32- and 64-celled colonies of Pleodorina starrii. Not to scale.
Pleodorina starrii by Matthew Herron is licensed under a Creative Commons Attribution-NonCommercial 4.0 International License.

I spent a year in graduate school trying to cross male and female strains of the volvocine green alga Pleodorina californica. A year. I did some other stuff in that time, but I spent an awful lot of it trying to convince these algae to get busy. I threw everything I could think of at them: four different mating media, different temperatures, different lighting conditions…nothing worked. I never recovered a single viable zygote. I needed to cross them to generate some genetic variation for an ambitious artificial selection study, my ‘official’ dissertation project. Eventually, my advisor suggested I ask Hisayoshi Nozaki for advice.

There is little doubt that Dr. Nozaki is the world’s leading expert on volvocine biodiversity, having described about half of the known species (see for example New Volvox Species, Volvox ovalis, and African Volvox in Montana). He responded that the strains of Pleodorina californica I had been failing to breed had been collected many years ago and had probably lost the ability to reproduce sexually (a problem I mentioned in Why don’t we revise volvocine taxonomy?). I had been spinning my wheels, never realizing that I had no hope of success. I should have contacted Dr. Nozaki about eleven months earlier.

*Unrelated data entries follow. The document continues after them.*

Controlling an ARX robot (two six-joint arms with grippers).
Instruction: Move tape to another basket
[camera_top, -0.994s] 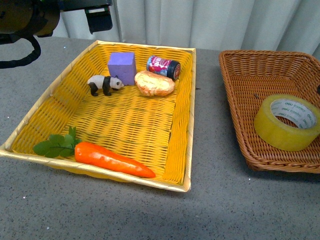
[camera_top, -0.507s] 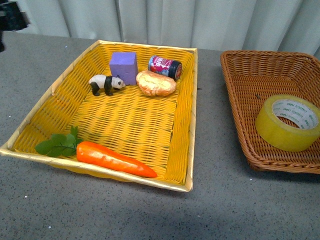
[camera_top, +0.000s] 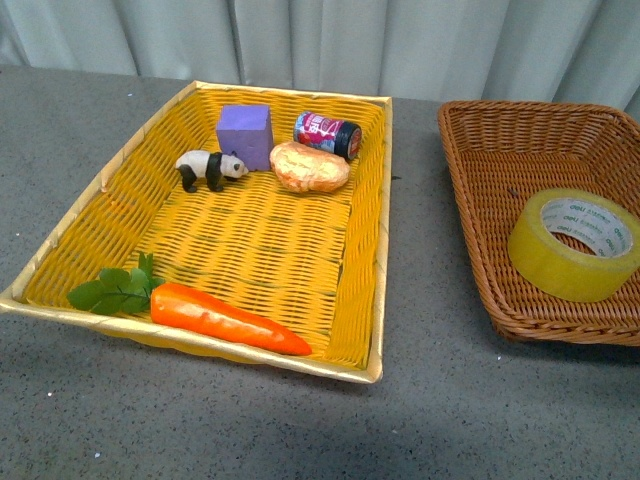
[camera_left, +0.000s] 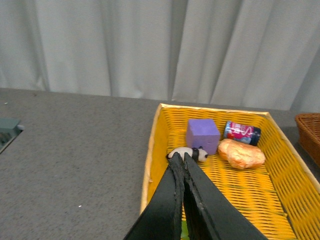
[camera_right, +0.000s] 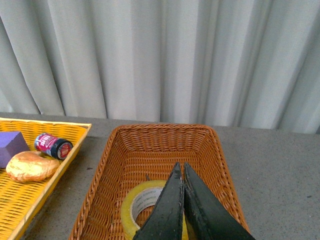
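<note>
The tape (camera_top: 574, 246), a yellowish roll with a white printed core, lies inside the brown wicker basket (camera_top: 470, 190) at the right of the front view. No arm shows in that view. In the right wrist view my right gripper (camera_right: 180, 166) is shut and empty, held above the brown basket (camera_right: 160, 145), with the tape (camera_right: 137, 207) partly hidden under its black fingers. My left gripper (camera_left: 181, 157) is shut with nothing in it, above the near side of the yellow basket (camera_left: 155, 150).
The yellow woven basket (camera_top: 385, 200) holds a carrot (camera_top: 228, 318), a panda figure (camera_top: 208, 167), a purple block (camera_top: 245, 135), a bread piece (camera_top: 309, 166) and a small can (camera_top: 327, 134). Grey tabletop surrounds both baskets; a pale curtain hangs behind.
The left arm, seen at the top left a second ago, has withdrawn out of the front view. The tape and the basket contents stay where they were.
</note>
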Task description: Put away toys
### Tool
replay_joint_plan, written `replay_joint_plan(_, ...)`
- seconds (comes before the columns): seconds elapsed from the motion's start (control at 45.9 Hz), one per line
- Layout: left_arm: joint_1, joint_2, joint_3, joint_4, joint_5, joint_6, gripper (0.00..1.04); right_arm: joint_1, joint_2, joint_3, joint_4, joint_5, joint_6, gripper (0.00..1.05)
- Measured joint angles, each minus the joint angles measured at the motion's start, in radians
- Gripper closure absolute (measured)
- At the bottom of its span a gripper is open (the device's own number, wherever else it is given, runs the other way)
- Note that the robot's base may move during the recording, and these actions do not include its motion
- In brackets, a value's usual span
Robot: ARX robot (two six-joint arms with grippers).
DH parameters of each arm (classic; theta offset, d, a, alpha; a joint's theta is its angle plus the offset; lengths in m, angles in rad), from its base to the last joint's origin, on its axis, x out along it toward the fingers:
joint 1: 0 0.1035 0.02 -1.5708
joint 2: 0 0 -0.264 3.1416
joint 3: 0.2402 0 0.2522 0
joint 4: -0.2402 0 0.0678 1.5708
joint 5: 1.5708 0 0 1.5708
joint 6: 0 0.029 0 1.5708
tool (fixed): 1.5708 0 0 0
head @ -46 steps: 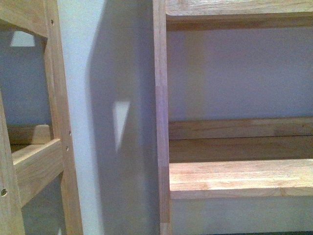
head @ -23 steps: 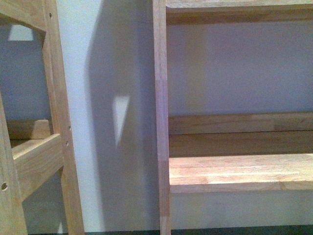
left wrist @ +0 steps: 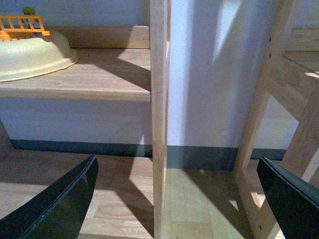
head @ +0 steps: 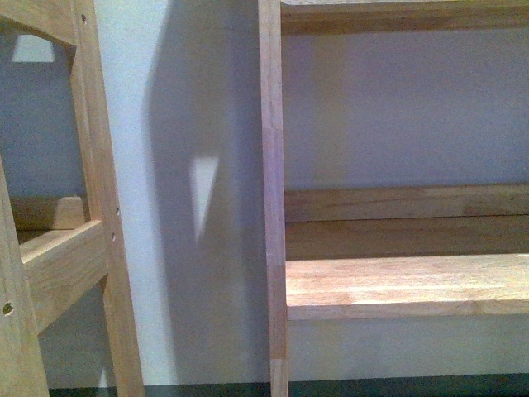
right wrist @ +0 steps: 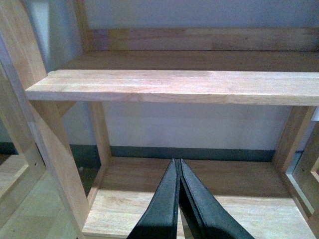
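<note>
The right claw (right wrist: 178, 199) has its black fingers pressed together, holding nothing, pointing at a bare wooden shelf (right wrist: 174, 84); the left claw (left wrist: 174, 199) is spread wide before an upright post (left wrist: 158, 119). In the front view the shelf (head: 405, 285) sits higher than a second ago. Only the left wrist view shows a cream dish (left wrist: 32, 55) and a yellow fence piece (left wrist: 22, 25); the plush toy appears in no view.

You are looking at a home interior, likely a playroom or living room. Light wooden shelving units (head: 405, 285) stand against a plain pale wall (head: 190, 99) with dark skirting (left wrist: 199, 157), over wood flooring (left wrist: 194, 209). A cream plastic toy piece with an orange fence (left wrist: 22, 25) sits on one shelf.
</note>
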Motion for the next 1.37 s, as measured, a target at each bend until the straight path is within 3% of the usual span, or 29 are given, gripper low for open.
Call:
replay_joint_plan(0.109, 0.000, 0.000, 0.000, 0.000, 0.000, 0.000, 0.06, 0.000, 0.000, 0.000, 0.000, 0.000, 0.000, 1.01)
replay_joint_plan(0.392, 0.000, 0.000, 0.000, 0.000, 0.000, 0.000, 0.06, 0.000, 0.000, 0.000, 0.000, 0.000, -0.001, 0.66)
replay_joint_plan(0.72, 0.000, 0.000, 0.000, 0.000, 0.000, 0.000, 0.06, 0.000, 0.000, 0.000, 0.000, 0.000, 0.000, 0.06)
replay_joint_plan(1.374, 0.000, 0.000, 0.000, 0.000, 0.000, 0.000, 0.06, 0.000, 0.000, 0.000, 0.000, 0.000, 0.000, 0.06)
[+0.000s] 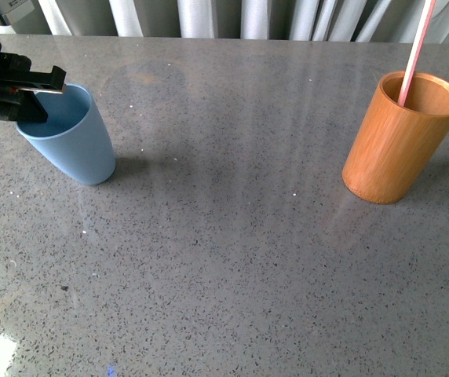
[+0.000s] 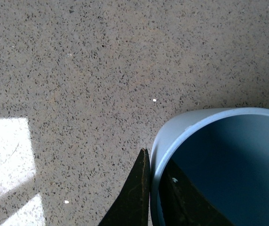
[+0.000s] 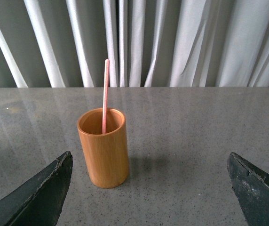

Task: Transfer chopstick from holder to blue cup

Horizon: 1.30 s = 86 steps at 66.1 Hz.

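Left gripper point(image 2: 155, 161) is closed across the rim of the blue cup point(image 1: 75, 145): in the left wrist view one dark finger point(image 2: 133, 197) lies against the outside of the cup wall and the other sits just inside the mouth, with the wall pinched between them. Front view agrees, showing the black gripper at the cup's near-left rim, at the far left of the grey speckled table point(image 1: 224, 259). Cup interior looks bare in both views; its base is on the table. Right gripper point(image 3: 149, 157) is spread wide, holding nothing; only the two dark finger tips show at the lower corners of the right wrist view, with open table between them. It does not show in the front view. Holder point(image 1: 397, 149) stands upright on the right side of the table, well apart from the blue cup and clear of the right gripper's fingers. Chopstick point(image 1: 414, 51) stands in the holder, lower end inside, shaft leaning against the far part of the inner rim and rising well above it; in the front view its top runs out of frame. Pinkish-red with a pale stripe. Grey-white curtain point(image 3: 195, 42) hangs behind the table's far edge. Bright patch of light point(image 2: 7, 155) lies on the table beside the cup, seen from the left wrist.
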Each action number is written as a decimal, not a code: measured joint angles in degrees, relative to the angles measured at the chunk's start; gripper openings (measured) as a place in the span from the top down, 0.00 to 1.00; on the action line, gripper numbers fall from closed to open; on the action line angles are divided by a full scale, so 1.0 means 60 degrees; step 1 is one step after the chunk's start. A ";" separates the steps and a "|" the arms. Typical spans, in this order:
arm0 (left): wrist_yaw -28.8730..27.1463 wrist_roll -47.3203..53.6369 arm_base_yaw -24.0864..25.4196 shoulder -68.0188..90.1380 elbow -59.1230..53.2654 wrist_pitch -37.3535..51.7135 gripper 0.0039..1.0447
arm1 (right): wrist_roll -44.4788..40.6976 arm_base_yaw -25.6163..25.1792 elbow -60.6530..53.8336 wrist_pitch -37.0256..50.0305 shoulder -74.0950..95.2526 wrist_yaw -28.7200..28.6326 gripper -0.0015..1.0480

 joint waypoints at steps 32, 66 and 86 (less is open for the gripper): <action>0.0051 -0.0539 -0.0572 -0.0346 0.0324 -0.1198 0.98 | 0.0000 0.0000 0.0000 0.0000 0.0000 0.0000 0.09; -0.0310 -0.1807 -0.1643 0.0157 0.0973 -0.1872 0.98 | 0.0000 0.0000 0.0000 0.0000 0.0000 0.0000 0.09; -0.0426 -0.2328 -0.1956 0.0634 0.1392 -0.1872 0.98 | 0.0000 0.0000 0.0000 0.0000 0.0000 0.0000 0.09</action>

Luckily, Dr. Nozaki had recently described two new species of Pleodorina, P. starrii and P. thompsonii, and he had deposited several male and female strains of P. starrii in the Japanese culture collection. A few weeks later (I remember some difficulties setting up a wire transfer in Yen), I had them in the lab. I tried all of the methods I had previously tried with P. californica, and everything worked! The artificial selection project was up and running soon after.

Pleodorina is special for those of us who study the evolution of multicellularity. Most of its cells are undifferentiated, like those of Chlamydomonas and Eudorina, that is, they both contribute to swimming by beating their flagella and divide to produce offspring. The rest, however, are somatic cells: they beat their flagella to help the colony swim, but they never divide to produce offspring. This condition is called ‘partial differentiation’ to distinguish it from the ‘complete differentiation’ of some Volvox species, in which the reproductive cells are also specialized. Partial differentiation is often thought of as a step on the path to complete differentiation, so understanding how and why it evolves is relevant to understanding the first steps toward ‘complex’ multicellular organisms with lots of different cell types.

Pleodorina starrii was originally isolated from Lake Sagami and Lake Tsukui in Kanagawa Prefecture, Japan. The specific epithet is in honor of Richard Starr, a phycologist at Indiana University and later the University of Texas, Austin who studied Volvox and established what is now the UTEX Culture Collection. Although P. starrii is morphologically similar to P. californica, phylogenetic analysis of five chloroplast genes showed that it is actually a close relative of P. indica:

Figure 3 from Nozaki et al. 2006. Maximum likelihood tree based on five chloroplast gene sequences. Pleodorina starrii is sister to P. indica and only a distant relative of P. californica.

Pleodorina starrii also played a pivotal role in unearthing the origin of males and females from isogamous ancestors (see Origins of the sexes: Takashi Hamaji on mating type determination and Volvox 2015: all about sex). Nozaki and colleagues found a P. starrii gene that is only present in males, and this gene turned out to be similar to one found only in the ‘minus’ mating type in Chlamydomonas reinhardtii. The gene was later named “OTOKOGI,” meaning “Japanese male chivalry.” OTOKOGI appears to only be expressed in males that have have entered the sexual cycle and begun producing sperm.

Pleodorina starrii typically has 32 or 64 cells, 25-38% of which are somatic, and can reach 175 μm in diameter. The P. starrii genome is being sequenced in Bradley Olson’s lab at Kansas State University.